A seven-year-old bill that legalises same-sex unions is now in the final stages of approval in the Thai parliament after it was revived this month following the institution of the new Thai government, Bloomberg reported. It was endorsed by the Thai military government in December last year but stalled close to the March elections which ended military rule.
The Office of the Council of State, a government body in charge of advising lawmakers, is now reviewing the bill. Once it receives approval from the Justice Minister and Justice Permanent Secretary, it will be forwarded to parliament for an official vote. Before becoming law, the bill must be voted on by parliament, and then by the Constitutional Court of Thailand. The bill is expected to reach parliament by the end of the year. It is supported by both coalition and opposition lawmakers.

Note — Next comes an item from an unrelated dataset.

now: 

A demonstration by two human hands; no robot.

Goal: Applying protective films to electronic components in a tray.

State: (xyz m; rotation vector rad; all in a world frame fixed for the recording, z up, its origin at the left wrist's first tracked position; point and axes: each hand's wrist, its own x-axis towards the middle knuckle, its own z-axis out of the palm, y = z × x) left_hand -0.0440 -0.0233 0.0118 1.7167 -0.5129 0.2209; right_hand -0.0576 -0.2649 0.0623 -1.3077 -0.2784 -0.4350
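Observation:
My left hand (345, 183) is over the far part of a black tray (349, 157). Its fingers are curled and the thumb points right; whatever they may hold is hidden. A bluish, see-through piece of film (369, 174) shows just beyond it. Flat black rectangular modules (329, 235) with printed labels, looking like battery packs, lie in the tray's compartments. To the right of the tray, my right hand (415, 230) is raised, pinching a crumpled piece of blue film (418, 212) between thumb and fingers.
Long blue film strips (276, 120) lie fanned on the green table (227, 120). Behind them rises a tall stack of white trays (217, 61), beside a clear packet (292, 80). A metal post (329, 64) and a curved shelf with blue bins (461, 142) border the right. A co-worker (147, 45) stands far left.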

And it looks like Thais, known to be one of the most accepting of the LGBTQ community, are all for it. British market research and data analytics firm YouGov conducted a survey of 1,000 Thai nationals and found that 63 percent supported the legalisation of same-sex unions. Only 11 percent opposed it and the rest chose not to respond.

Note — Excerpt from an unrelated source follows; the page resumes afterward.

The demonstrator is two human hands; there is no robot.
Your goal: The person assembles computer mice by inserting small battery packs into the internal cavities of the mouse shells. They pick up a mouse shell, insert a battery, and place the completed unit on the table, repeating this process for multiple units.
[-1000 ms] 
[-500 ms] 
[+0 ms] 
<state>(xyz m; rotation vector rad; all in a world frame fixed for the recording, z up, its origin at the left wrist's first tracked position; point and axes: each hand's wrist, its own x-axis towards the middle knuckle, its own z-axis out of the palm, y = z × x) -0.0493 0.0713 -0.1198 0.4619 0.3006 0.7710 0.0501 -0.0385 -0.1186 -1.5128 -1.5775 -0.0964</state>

This comes just months after four openly-LGBTQ representatives were elected into the Thai legislature for the first time in March.
“It’s very significant that we now have LGBT representation in politics. Success in passing such legislation in many countries comes from having representatives lobbying and working on it,” said Kath Khangpiboon, a trans lecturer at Thammasat University.
According to the Nikkei Asian Review, Thailand had an estimated 7 million LGBTQ voters in 2019 but at the moment, same-sex couples have no legal rights in the country. If enacted, the bill would allow those in same-sex unions to manage assets together and inherit money from their partner.
While many are celebrating the bill, the opposition has criticised it for not legalising same-sex marriage. “The partnership bill differentiates same-sex unions from marriages, and that’s pushing us further away from equality,” Tanwarin Sukkhapisit, a trans parliament member who’s part of the progressive Future Forward party told Bloomberg.
The opposition wants the country’s Civil Code to be revised so that marriage is between “persons,” not just between a man and a woman.
At the moment, Taiwan is the only country in Asia to have legalised same-sex marriage, as of May 17.